Her eyes glittered in the darkness. And then it seemed that there was just a hint of tears within them. "Yes! Yes, it would rip me to pieces! Slash my heart, cast me into ungodly desolation! There, is that what you wanted to hear?"
"No, go on."
She stared at him, naked, so very beautiful. So defiant. "All right, I do love you, Michael. Very much."
A trembling seized him. He twisted his jaw to fight it. "Then marry me."
"I can't!"
He let out a long cry of torment. She reached up, long delicate fingers stroking his face. She pulled him down to her.
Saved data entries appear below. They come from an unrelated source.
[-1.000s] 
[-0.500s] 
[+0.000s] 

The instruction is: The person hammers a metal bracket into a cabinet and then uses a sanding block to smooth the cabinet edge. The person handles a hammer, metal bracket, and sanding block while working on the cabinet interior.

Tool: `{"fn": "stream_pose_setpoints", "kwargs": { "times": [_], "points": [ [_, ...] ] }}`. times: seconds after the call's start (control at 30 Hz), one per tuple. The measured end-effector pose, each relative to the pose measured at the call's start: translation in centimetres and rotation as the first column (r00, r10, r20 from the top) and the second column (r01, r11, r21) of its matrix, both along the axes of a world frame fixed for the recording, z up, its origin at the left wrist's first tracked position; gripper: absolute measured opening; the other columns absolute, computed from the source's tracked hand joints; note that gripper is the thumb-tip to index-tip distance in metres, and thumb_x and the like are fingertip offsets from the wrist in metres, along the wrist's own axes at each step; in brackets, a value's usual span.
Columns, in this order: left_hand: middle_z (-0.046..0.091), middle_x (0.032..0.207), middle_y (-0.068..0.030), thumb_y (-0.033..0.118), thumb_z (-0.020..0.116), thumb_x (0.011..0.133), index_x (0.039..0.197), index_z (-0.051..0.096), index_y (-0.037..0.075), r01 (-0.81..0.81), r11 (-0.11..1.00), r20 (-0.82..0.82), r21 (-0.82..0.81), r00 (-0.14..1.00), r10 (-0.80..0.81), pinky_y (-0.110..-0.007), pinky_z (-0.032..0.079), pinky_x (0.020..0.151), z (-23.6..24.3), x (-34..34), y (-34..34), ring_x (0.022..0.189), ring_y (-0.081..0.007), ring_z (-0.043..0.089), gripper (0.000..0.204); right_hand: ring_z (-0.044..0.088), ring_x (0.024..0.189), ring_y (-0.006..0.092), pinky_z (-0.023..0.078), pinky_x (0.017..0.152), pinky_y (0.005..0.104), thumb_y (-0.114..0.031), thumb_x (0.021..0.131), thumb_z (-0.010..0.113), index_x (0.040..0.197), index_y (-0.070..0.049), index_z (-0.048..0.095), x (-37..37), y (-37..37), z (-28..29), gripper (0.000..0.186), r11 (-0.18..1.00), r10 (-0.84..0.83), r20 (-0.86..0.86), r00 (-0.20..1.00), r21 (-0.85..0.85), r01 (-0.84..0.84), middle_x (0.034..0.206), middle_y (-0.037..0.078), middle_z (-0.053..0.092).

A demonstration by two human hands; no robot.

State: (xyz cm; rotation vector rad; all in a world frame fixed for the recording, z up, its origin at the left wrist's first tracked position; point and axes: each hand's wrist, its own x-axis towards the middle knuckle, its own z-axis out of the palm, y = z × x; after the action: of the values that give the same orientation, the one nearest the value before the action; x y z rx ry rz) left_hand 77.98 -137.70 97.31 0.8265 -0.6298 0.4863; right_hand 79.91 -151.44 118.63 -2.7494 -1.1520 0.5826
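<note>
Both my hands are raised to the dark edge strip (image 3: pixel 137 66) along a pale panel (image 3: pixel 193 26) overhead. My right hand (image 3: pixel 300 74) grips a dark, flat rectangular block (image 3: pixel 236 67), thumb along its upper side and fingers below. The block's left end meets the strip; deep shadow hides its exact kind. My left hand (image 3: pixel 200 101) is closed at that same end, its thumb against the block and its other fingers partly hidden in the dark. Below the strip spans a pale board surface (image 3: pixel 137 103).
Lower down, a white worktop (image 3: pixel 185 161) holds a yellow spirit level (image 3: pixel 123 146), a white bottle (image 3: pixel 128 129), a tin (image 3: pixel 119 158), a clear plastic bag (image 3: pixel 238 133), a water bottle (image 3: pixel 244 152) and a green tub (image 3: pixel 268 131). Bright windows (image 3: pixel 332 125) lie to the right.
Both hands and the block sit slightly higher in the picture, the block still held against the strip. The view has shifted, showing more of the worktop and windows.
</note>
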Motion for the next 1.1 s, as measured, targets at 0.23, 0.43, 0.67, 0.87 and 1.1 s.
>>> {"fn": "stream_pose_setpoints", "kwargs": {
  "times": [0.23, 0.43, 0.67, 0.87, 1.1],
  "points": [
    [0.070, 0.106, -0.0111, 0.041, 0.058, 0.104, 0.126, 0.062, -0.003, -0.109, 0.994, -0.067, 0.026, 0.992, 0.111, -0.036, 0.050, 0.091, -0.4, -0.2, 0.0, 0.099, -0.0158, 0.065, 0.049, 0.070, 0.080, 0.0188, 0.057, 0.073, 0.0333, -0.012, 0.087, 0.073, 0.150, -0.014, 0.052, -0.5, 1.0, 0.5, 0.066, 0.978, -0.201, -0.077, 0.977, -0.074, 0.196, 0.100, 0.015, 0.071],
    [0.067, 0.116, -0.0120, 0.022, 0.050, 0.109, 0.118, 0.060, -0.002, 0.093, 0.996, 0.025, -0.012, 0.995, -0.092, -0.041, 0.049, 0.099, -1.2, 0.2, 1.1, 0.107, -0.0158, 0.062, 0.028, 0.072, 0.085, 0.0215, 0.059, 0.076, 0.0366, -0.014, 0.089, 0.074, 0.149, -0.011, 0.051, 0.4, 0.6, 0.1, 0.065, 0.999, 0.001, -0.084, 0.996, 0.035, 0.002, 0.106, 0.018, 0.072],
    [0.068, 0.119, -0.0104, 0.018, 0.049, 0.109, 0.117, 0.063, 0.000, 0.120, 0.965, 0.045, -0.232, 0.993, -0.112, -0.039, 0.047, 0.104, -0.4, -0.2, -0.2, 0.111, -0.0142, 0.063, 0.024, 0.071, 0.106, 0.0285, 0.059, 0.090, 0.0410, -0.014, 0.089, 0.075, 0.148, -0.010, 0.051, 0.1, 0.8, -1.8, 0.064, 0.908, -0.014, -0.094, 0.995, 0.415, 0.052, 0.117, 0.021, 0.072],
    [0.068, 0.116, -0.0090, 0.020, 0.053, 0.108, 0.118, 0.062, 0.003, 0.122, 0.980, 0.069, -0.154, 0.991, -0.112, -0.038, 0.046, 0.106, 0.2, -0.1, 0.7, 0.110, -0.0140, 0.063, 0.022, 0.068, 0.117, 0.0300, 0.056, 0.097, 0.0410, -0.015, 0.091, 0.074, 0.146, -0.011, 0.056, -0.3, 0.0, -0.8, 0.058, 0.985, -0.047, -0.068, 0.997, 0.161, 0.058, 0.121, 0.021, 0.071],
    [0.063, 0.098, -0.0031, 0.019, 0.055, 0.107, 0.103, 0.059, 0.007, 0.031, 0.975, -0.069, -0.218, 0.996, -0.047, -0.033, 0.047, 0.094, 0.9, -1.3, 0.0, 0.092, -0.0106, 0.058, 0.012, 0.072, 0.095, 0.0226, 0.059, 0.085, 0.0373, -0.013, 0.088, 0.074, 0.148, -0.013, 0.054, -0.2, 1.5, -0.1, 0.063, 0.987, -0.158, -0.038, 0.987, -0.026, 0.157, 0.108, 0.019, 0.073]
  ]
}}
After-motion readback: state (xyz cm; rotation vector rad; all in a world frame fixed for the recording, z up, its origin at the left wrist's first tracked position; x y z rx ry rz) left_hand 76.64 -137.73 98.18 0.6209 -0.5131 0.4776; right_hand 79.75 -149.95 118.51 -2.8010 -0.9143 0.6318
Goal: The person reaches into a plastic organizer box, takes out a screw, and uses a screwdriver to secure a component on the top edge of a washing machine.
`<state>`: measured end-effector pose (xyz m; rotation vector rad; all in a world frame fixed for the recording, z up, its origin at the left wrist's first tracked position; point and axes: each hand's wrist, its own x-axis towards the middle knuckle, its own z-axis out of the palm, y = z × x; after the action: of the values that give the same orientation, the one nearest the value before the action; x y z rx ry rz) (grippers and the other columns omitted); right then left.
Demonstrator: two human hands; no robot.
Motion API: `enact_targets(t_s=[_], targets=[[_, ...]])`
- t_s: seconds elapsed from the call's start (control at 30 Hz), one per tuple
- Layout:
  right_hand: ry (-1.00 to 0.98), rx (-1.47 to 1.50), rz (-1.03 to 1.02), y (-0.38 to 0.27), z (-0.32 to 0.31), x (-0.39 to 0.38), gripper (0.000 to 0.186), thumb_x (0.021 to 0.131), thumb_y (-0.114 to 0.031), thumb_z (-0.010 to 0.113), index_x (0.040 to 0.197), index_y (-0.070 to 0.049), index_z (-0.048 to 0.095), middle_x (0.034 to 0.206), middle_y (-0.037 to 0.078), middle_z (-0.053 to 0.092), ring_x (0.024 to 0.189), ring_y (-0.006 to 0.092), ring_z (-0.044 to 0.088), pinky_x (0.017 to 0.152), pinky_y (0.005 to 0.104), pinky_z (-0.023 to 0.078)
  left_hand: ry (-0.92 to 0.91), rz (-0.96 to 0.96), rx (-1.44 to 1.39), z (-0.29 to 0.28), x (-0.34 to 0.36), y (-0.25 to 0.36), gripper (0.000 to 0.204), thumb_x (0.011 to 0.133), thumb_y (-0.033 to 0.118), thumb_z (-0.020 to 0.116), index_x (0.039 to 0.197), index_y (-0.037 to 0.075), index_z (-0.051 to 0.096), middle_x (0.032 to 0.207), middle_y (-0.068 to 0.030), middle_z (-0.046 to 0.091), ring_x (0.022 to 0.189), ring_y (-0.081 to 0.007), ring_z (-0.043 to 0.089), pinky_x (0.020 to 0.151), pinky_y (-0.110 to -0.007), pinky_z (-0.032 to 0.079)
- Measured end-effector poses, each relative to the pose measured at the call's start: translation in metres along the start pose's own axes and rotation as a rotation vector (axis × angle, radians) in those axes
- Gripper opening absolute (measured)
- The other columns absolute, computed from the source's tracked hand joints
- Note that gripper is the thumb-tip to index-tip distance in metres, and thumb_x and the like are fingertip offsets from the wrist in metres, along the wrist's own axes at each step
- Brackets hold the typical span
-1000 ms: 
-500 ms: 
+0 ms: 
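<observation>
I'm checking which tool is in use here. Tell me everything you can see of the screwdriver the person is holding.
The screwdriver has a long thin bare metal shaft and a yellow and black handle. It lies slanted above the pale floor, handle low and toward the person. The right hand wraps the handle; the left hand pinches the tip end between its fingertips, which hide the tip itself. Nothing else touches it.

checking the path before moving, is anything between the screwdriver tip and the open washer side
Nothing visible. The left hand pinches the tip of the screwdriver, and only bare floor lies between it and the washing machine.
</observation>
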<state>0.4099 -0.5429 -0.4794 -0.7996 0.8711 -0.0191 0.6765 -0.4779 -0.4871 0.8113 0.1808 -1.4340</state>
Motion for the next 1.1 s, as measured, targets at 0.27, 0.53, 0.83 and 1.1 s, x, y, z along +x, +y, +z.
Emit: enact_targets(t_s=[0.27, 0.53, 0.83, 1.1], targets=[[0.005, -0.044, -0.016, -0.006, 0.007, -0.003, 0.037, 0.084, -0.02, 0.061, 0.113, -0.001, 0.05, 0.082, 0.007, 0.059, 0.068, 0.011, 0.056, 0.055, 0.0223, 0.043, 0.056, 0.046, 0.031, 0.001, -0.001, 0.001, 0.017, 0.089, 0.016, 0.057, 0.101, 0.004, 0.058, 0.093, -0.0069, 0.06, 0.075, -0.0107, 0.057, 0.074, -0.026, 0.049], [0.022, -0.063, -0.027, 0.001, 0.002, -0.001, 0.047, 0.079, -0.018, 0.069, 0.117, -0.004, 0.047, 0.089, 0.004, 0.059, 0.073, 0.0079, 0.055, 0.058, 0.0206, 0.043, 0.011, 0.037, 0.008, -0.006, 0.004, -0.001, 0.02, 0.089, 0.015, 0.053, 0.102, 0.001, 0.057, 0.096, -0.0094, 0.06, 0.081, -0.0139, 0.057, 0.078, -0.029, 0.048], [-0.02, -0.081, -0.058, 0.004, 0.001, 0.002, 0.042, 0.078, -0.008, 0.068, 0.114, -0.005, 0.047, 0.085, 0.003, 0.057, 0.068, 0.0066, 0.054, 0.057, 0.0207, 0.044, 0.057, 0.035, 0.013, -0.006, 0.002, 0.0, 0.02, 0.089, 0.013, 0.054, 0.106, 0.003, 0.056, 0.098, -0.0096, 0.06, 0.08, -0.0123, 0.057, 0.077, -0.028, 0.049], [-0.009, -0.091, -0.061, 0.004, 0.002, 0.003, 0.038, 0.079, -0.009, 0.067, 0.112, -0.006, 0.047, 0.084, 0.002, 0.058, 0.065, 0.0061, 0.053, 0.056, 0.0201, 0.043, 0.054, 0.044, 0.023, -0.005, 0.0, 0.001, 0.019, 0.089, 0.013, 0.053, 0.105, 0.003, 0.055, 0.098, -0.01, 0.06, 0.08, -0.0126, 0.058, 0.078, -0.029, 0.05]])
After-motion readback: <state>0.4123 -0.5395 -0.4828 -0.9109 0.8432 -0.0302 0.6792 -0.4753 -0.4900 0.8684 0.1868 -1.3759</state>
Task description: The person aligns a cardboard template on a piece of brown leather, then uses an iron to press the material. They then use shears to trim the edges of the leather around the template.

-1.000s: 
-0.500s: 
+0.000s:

Her tongue teased his lips,
entered his mouth, hot, wet, promising.
"I can't marry you. But I can love you!" she whispered.
He groaned again, his frustration palpable on the air. "Anne, this is insane. We're both adults, but you force me to arrive through the back door and exit through the window to avoid any disrespect to your uncle. There's no reason—"
He broke off. Her hands were moving down his body. She knew how to distract a man.
"Anne—"
"I love you!" she whispered.
He sighed. The conversation was over.
Later, he wound his arms around her. She was an incredibly stubborn woman. Maybe she didn't feel the fear that had suddenly stolen upon him tonight.
It lingered.
He sighed. So she wouldn't marry him. Not yet. Maybe he could still hold her, make love to her...
Protect her.
He looked out the window. Light had almost chased away the last of the shadows. Almost.
Then he realized that he wasn't going to get any sleep, not until it was full light. It seemed as if the darkness out there had eyes, and only daylight could close them. Anne was sleeping at last. He felt the smooth rise and fall of her breathing. He held her more tightly.
* * *
Down the hallway, old Jem Turner, Anne's mother's eldest brother, was standing at his bedroom window. He rubbed his grizzled chin, his hazel eyes hard and alert.
There wasn't anything unusual to be seen. But then, Jem knew that the things you couldn't see were often the ones you should most fear.
Well, Anne was all right for now, no matter what the night wind brought in. She and Michael thought they were meeting behind his back, of course, but he knew darned well every time Michael silently entered the house. He didn't judge them. They'd all lived through too much. Actually, he just wished that stubborn niece of his would marry the fellow.